Vladimir Sollogub
Count Vladimir Alexandrovich Sollogub (Russian: Влади́мир Алекса́ндрович Соллогу́б; German: Woldemar Graf Sollogub (Sollohub); August 20, 1813, St. Petersburg – June 17 (o.s. June 5), 1882, Bad Homburg) was a minor Russian writer, author of novelettes, essays, plays, and memoirs.
His paternal grandfather was a Polish aristocrat, and he grew up in the midst of St. Petersburg high society.[1] He graduated from the University of Dorpat in 1834 and was attached to the Ministry of Internal Affairs the following year in Vienna.[2] His literary career began in 1837 in the journal Sovremennik. In 1840 he married Sofya Mikhailovna Velgorskaya. In 1843 he visited Nice and met Gogol. From 1856 he was an Officer for Special Commissions in the imperial court; he took an interest in prison reform, and from 1875 was сhair of the Commission for the Reorganization of Prisons in Russia. In 1858 he was sent abroad to study European theater, and in 1877 he became an official historian at court.

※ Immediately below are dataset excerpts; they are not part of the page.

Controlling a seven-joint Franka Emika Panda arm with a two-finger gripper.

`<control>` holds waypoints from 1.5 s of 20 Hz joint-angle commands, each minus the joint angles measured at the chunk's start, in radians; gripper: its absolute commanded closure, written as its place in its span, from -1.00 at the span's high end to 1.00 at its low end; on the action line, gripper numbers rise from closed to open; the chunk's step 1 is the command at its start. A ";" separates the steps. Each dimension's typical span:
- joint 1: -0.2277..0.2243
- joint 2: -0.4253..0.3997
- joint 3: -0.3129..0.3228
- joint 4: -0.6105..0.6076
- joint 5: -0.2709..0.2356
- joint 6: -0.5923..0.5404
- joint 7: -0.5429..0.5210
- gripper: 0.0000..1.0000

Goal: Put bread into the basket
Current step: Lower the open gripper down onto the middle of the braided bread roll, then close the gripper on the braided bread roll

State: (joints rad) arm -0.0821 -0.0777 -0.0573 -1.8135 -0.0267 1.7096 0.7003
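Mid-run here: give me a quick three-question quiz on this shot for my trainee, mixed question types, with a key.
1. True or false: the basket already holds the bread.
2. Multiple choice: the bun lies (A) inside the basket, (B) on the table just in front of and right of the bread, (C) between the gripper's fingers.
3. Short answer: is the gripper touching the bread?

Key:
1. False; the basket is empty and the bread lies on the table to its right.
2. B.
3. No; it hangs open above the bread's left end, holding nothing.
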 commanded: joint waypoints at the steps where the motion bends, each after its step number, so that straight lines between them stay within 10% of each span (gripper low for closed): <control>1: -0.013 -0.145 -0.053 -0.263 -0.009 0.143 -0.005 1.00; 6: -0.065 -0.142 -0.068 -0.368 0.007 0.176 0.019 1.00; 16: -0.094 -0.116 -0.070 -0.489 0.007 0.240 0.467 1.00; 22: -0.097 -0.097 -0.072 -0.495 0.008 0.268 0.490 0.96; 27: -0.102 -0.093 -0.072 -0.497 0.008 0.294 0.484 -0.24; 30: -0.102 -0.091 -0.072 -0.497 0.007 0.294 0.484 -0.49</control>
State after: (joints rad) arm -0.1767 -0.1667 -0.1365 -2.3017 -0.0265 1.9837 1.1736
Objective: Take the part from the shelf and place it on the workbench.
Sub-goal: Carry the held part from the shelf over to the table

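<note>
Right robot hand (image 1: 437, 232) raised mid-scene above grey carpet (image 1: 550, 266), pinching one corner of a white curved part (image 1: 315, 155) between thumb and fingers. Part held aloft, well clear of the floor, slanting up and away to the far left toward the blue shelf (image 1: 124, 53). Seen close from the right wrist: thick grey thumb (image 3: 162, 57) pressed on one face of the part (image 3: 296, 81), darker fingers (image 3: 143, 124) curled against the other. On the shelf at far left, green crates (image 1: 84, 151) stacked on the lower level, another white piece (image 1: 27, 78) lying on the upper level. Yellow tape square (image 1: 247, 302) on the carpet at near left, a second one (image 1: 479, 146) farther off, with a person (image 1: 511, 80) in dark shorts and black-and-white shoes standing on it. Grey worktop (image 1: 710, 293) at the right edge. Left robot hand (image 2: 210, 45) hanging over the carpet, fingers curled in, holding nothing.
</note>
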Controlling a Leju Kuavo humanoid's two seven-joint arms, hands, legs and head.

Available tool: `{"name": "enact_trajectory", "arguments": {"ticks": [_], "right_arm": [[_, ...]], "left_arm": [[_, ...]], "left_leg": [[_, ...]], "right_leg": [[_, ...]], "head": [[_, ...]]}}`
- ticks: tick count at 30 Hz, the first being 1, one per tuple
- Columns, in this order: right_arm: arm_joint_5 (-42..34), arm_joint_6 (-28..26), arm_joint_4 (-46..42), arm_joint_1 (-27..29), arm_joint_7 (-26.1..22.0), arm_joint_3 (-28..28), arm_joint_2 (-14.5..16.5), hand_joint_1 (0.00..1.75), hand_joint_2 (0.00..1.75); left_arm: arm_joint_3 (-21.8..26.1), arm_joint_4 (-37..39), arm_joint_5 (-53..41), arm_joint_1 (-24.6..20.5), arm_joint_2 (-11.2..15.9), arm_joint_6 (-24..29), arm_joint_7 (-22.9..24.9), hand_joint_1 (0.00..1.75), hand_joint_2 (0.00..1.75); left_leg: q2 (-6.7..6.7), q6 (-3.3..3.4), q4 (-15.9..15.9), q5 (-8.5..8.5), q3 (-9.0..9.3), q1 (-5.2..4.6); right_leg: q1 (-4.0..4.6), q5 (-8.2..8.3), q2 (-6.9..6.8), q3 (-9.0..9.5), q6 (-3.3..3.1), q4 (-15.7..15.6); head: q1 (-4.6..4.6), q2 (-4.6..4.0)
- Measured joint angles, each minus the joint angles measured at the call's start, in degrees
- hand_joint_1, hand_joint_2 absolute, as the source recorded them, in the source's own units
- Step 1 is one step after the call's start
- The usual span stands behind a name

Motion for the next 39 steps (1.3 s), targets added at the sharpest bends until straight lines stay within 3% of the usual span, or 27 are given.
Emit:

Sollogub was a connoisseur of theatrical life and of St. Petersburg society. He hosted a well-known literary and musical salon where he brought to life the atmosphere of St. Petersburg of that era as related in his Memoirs (1887). He is best known for his 1845 novelette Tarantas ("The Tarantass"), "a satirical journey from Moscow to Kazán in a tumble-down traveling cart. The satire, superficial and uninspired, is directed against the ideas of the Slavophils and the unpractical dreaminess of the romantic idealists."[3]
English translations
- The Tarantas: Travelling Impressions of Young Russia, Chapman and Hall, London, 1850. from Google Books
- His Hat and Cane: A Comedy in One Act, Walter H. Baker, Boston, 1902. from Google Books
- The Snowstorm, (Story), from Russian Romantic Prose: An Anthology, Translation Press, 1979.
References
- ↑ Michael Pursglove, "V.A. Sollogub and High Society," in The Society Tale in Russian Literature: From Odoevskii to Tolstoi, ed. Neil Cornwell (Rodopi, 1998).
- ↑ Arnold Christian Theodor Hasselblatt: "Album Academicum der Kaiserlichen Universität Dorpat", Dorpat: C. Mattiesen, 1889, No. 2834, pp.202-203
- ↑ D. S. Mirsky, A History of Russian Literature from its Beginnings to 1900 (repr. Northwestern Univ. Press, 1999), p. 165.
Bibliography
- Neil Cornwell and Nicole Christian (eds.), Reference Guide to Russian Literature (Taylor & Francis, 1998), pp. 759–760.